# 3. Hyperparameter Tuner

In this notebook we cunduct a hyperparameter tuning to find the best hyperparameters for the given circumstances.

## Notebook-Setup

In [1]:
# %pip install optuna
# %pip install jupyterlab jupyterlab-optuna
# %pip install optuna-dashboard
# %pip install plotly
# %pip install rouge_score

In [2]:
import transformers
import torch
import pandas as pd
import datasets
import plotly
import optuna
# from torch.utils.tensorboard import SummaryWriter

In [3]:
run_name = "NCG_RUN_1"

# define model for tokenizer
model_name = "codellama/CodeLlama-7b-hf"

# set max length for dataset
max_length = 512
# max_length = 16000 # 16k tokens from paper -> https://arxiv.org/pdf/2308.12950.pdf -> needs to much memory

# set random seed for dataset shuffling
rand_seed = 42

# set export options
save_dataset = True
save_df = True

# dataset import folder
export_folder = "./dataset/" + run_name + "/"

## training Paths

# Tensorboard folder
tensorboard_logdir = "./runs"

# model save path
model_save_path = "./models/" + run_name + "/"

# model checkpoint path
model_checkpoint_path = "./checkpoints/" + run_name + "/"

## Training parameters

# set batch size per device
per_device_train_batch_size = 1

# set number of gradient accumulation steps -> number of updates steps to accumulate before performing a backward/update pass
gradient_accumulation_steps = 1

# create model checkpoint every x steps
save_steps=20

# Keep keep last x checkpoints
save_total_limit=5

# Enable mixed precision training -> hugh enabler for low VRAM training
fp16=True

# Log every x steps
logging_steps=50


# dropout for lora weights
lora_dropout = 0.05


In [5]:
### EVALUATION HYPERPARAMETERS ###

eval_steps = 150

per_device_eval_batch_size=1

gradient_checkpointing=True

eval_accumulation_steps=2

## Load dataset from disk

In [6]:
# import datasets from disk
dataset = datasets.load_from_disk(export_folder + "train_dataset")
eval_dataset = datasets.load_from_disk(export_folder + "eval_dataset")

In [7]:
dataset

Dataset({
    features: ['input_ids', 'attention_mask'],
    num_rows: 1921
})

In [8]:
len(dataset["input_ids"][42])

2048

## Prepare Training

In [9]:
# load tokenizer
tokenizer = transformers.AutoTokenizer.from_pretrained(model_name)

# add pad token
tokenizer.add_special_tokens({'pad_token': '[PAD]'})

1

In [10]:
# define data collator
data_collator = transformers.DataCollatorForLanguageModeling(tokenizer=tokenizer, mlm=False)  # Set mlm=False for causal language modeling


## Eval Metrics

In [11]:
import evaluate


def preprocess_logits_for_metrics(logits, labels):
    """
    Original Trainer may have a memory leak. 
    This is a workaround to avoid storing too many tensors that are not needed.
    """
    # select only the first element of the tuple when element is a tuple
    if type(logits)==tuple:
        logits = logits[0]

    # select the argmax of the logits
    logits = logits.argmax(axis=-1)
    
    return logits

def decode_logits_labels(logits, labels):
    '''Decode logits and labels to text and cut them to the same length using the decoder.
    Set print_debugg to True to enable print outputs.
    '''
    ## Convert logits to text
    predicted_text = [tokenizer.decode(logit[logit < tokenizer.vocab_size], skip_special_tokens=True) for logit in logits]

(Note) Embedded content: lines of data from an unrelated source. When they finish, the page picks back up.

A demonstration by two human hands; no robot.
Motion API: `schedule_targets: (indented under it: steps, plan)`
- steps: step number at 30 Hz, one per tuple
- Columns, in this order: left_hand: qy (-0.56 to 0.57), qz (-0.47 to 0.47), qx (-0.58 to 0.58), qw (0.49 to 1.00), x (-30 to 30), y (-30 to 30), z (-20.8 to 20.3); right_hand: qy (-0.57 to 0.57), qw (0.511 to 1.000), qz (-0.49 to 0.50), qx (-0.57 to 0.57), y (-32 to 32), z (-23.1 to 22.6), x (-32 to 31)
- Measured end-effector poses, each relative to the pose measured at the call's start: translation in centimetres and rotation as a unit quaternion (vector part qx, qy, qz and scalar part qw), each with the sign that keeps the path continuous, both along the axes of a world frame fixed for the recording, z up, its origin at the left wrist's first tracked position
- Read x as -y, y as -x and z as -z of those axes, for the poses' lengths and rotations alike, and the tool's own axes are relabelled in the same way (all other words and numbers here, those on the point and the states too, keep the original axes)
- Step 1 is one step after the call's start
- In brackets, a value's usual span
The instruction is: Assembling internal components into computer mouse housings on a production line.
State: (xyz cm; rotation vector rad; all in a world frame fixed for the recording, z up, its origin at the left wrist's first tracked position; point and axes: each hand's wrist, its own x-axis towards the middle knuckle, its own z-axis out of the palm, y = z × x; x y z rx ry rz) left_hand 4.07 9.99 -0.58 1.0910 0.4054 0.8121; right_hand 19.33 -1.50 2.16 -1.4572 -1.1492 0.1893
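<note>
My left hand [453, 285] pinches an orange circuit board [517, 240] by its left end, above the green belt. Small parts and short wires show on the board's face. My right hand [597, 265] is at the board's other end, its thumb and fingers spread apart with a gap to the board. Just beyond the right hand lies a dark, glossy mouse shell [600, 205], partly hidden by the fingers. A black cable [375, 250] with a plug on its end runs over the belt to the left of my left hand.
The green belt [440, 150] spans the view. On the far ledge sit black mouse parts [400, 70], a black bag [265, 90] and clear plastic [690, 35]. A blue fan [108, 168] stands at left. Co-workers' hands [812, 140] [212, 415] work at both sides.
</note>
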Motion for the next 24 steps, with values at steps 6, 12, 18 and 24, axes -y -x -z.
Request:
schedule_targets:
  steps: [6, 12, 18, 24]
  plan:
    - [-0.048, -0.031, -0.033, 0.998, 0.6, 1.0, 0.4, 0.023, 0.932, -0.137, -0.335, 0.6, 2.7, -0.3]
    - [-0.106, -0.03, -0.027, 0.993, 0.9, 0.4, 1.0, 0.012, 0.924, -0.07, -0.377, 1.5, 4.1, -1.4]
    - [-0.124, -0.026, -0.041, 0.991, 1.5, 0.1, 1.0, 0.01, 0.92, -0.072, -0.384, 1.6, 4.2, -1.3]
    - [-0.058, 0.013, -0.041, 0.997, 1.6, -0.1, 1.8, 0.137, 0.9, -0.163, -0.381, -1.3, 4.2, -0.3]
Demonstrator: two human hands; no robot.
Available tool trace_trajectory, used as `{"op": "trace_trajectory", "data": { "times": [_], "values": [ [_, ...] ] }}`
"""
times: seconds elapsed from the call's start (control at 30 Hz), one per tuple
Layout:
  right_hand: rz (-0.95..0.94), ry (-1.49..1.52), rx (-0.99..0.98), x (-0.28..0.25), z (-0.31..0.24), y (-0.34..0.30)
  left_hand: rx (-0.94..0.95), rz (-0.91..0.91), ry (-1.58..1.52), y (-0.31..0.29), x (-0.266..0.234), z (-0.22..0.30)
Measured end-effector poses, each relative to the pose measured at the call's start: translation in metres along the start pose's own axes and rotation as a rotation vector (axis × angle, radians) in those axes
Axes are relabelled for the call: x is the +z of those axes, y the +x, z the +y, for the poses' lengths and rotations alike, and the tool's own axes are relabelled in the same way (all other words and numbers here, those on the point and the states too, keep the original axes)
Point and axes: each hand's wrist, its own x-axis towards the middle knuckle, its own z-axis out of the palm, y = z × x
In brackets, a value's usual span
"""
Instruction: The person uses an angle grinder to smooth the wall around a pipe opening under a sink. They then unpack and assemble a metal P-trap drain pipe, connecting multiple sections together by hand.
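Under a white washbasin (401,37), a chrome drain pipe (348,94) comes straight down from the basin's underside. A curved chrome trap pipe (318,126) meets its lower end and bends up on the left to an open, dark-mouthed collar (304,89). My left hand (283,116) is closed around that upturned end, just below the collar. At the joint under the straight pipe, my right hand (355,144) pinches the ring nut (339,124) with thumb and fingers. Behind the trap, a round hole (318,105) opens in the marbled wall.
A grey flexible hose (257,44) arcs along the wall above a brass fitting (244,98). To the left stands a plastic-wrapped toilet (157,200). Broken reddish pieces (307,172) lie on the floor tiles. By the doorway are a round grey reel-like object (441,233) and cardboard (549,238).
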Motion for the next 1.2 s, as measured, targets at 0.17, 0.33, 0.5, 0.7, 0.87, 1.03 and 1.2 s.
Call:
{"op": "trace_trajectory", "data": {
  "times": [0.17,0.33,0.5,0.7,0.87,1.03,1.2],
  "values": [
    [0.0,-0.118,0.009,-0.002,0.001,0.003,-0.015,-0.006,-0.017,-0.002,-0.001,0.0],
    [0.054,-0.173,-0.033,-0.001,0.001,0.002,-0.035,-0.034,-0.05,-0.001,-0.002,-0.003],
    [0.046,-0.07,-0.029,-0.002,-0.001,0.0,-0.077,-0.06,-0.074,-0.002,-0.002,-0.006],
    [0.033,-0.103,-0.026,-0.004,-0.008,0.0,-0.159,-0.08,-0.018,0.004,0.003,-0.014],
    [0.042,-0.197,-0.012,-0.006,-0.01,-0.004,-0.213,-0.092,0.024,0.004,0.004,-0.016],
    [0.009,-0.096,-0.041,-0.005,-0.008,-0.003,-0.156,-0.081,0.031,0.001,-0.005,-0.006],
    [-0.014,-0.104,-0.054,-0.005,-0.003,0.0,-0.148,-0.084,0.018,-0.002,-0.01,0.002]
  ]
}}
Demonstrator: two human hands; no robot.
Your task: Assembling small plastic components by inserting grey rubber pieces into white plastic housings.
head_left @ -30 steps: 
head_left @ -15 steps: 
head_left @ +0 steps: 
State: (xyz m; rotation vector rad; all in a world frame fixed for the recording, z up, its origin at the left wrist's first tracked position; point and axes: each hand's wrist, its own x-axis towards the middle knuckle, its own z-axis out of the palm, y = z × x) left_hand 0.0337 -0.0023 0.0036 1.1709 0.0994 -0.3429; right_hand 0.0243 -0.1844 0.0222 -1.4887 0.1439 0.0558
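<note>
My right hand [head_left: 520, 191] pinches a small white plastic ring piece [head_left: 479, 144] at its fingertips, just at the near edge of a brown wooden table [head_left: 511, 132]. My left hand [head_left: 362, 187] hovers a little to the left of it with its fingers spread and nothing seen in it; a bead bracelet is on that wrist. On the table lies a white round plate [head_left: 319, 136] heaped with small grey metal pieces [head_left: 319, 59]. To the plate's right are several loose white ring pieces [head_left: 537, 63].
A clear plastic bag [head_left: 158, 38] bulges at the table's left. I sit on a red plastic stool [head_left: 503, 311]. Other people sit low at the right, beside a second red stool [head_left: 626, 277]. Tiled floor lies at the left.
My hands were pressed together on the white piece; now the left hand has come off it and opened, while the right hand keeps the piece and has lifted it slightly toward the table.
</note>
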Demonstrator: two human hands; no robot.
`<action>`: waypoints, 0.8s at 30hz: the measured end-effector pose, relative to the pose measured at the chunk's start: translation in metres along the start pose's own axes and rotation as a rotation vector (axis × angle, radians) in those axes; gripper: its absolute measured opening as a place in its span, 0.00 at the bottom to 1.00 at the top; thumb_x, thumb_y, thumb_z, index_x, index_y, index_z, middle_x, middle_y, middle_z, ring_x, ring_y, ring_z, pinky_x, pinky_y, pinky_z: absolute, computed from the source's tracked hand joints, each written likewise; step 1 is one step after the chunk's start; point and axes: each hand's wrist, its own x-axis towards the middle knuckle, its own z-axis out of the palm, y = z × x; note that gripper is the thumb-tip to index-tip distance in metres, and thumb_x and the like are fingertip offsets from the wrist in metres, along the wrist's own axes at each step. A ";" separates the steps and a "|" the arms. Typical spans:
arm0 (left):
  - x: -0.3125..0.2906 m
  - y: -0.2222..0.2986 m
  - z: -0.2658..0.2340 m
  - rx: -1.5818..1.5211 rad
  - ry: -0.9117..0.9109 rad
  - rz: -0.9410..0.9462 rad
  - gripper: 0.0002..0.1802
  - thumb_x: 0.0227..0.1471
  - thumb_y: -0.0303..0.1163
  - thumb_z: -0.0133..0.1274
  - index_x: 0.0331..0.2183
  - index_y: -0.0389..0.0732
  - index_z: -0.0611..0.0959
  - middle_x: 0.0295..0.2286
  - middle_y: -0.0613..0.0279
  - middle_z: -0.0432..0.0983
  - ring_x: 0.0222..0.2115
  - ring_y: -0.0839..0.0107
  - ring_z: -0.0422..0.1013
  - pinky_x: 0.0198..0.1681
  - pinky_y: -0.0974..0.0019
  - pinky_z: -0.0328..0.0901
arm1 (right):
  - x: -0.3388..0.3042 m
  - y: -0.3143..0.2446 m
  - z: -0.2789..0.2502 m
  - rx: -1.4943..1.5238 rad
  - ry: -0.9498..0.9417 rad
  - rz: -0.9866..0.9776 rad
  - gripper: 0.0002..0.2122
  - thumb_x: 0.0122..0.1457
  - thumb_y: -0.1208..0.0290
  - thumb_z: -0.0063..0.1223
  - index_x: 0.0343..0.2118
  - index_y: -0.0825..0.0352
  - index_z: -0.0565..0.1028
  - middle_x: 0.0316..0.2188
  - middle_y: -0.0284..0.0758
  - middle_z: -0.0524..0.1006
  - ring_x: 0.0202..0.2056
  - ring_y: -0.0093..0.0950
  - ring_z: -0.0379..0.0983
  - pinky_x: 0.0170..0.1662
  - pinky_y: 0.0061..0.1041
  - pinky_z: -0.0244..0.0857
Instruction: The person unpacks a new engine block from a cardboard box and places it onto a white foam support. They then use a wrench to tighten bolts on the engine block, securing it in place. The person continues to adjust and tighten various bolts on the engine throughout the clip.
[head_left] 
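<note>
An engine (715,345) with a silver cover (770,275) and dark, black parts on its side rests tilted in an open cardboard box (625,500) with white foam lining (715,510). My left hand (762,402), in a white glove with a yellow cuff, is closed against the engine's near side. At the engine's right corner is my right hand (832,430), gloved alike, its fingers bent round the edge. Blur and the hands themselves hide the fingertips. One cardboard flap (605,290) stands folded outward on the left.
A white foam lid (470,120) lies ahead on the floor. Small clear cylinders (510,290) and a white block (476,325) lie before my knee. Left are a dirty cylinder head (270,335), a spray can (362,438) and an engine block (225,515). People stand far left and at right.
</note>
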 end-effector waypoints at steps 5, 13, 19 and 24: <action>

    # concatenate predicted text to one string
    predicted_text = ''.join(predicted_text)

    ## Convert labels to text
    # Labels shape: (16, 512)
    label_text = [tokenizer.decode(label[label < tokenizer.vocab_size], skip_special_tokens=True) for label in labels]
    
    # concatenate label text to one string
    label_text = ''.join(label_text)

    # cut both to same length
    predicted_text = predicted_text[:len(label_text)]
    label_text = label_text[:len(predicted_text)]

    return predicted_text, label_text

def calcuate_rouge_in_compute_metrics(predicted_text, label_text, return_long_form=False):
    ''' Calculate rouge score for a given model and predicted text in the compute metrics function.
    '''

    # compute rouge score
    rouge = evaluate.load('rouge')

    scores = rouge.compute(predictions=predicted_text, references=label_text)

    if return_long_form:
        return {"Rouge-1 f1": scores['rouge1'], "Rouge-2 f1": scores['rouge2'], "Rouge-L f1": scores['rougeL'], "Rouge-Lsum f1": scores['rougeLsum']}
    else:
        return {"rouge-lsum-f1": scores['rougeLsum']}


def calculate_bleu_score(predicted_text, label_text, return_long_form=False):
    ''' Calculate bleu score for a given model and predicted text in the compute metrics function.
    '''

    bleu = evaluate.load("bleu")
    bleu_score = bleu.compute(predictions=[predicted_text], references=[[label_text]])

    
    if return_long_form:
        return bleu_score
    else:
        return {"BLEU Score": bleu_score['bleu']}



def compute_metrics(eval_pred):

    # receive logits and labels from eval_pred
    logits, labels = eval_pred


    # mask -100 tokens from labels
    mask = labels!=-100
    logits, labels = logits[mask], labels[mask]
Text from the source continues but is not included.